Brief:
Every line holding the string "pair" is to be copied from the entries below.

Dataset entries:
· · · · · · ·
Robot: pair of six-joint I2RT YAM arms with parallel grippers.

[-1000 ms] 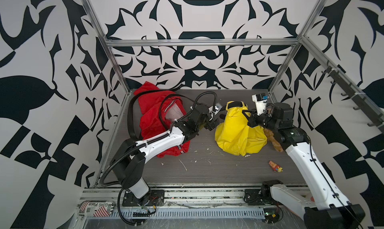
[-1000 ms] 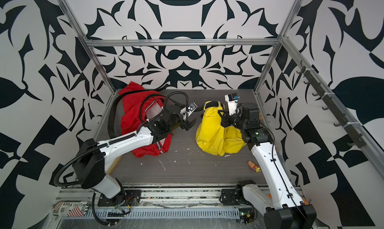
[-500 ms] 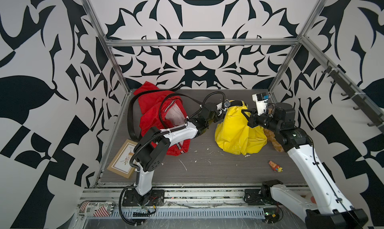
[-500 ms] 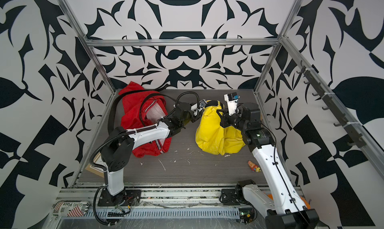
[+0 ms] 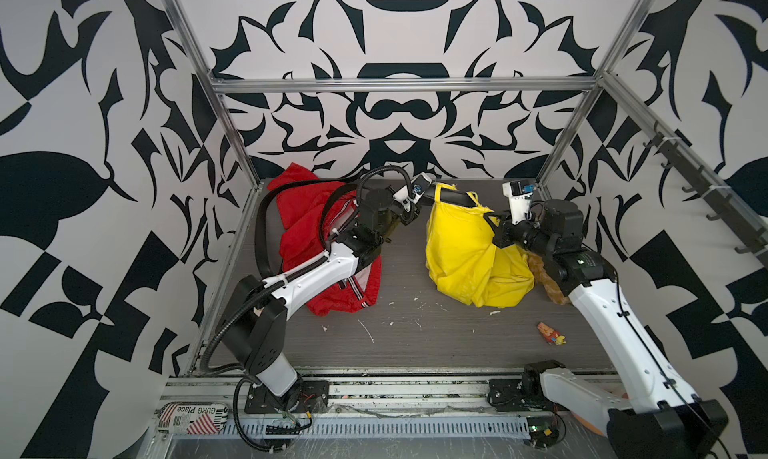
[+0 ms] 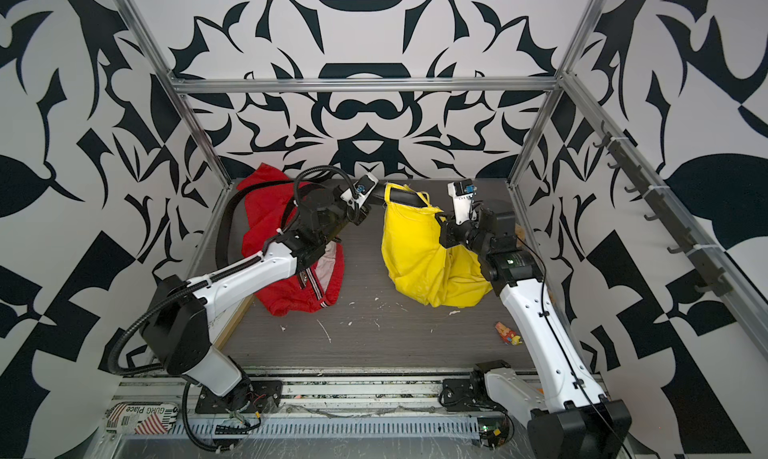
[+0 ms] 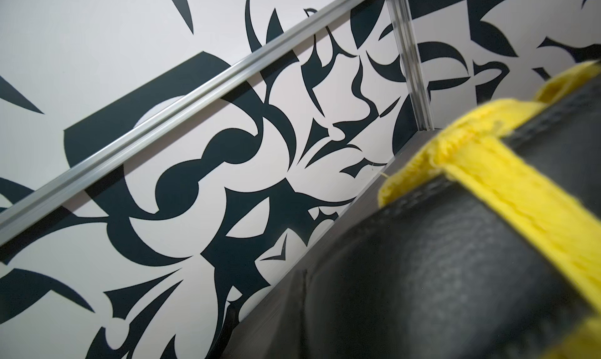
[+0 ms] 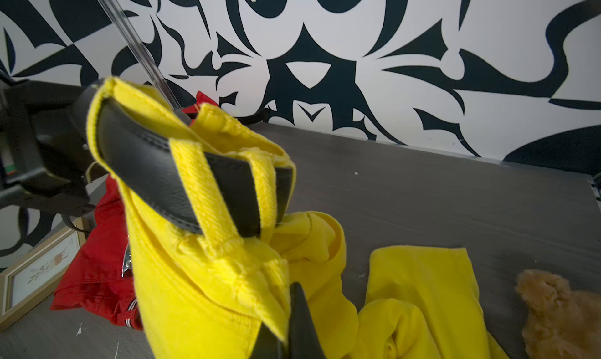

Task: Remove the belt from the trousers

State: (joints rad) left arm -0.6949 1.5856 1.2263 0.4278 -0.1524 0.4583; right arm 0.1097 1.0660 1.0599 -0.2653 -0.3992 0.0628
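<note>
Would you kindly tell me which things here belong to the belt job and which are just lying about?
Job: yellow trousers; black belt in their loops; left gripper; right gripper.
Lying about: red garment; plush toy; picture frame; small colourful item.

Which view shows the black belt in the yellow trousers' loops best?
The right wrist view: the belt is sharp there, passing under two yellow loops. The left wrist view shows it close but blurred. Both top views show only a short black strip.
</note>
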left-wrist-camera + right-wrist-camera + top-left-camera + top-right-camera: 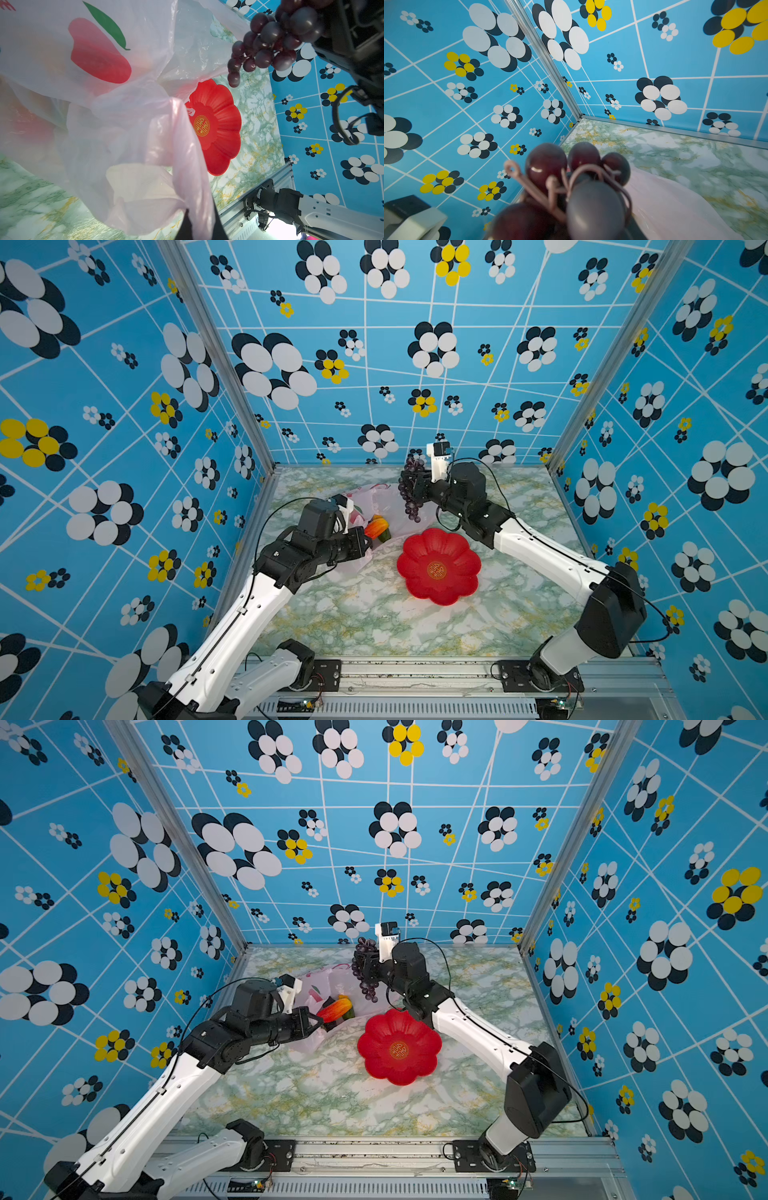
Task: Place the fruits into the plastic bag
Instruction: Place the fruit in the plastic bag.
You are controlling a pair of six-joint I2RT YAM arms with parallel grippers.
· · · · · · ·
Answer below:
Robot: pair of six-joint I2RT YAM arms with parallel grippers.
You are controlling a pair of six-joint I2RT YAM arms with parallel grippers.

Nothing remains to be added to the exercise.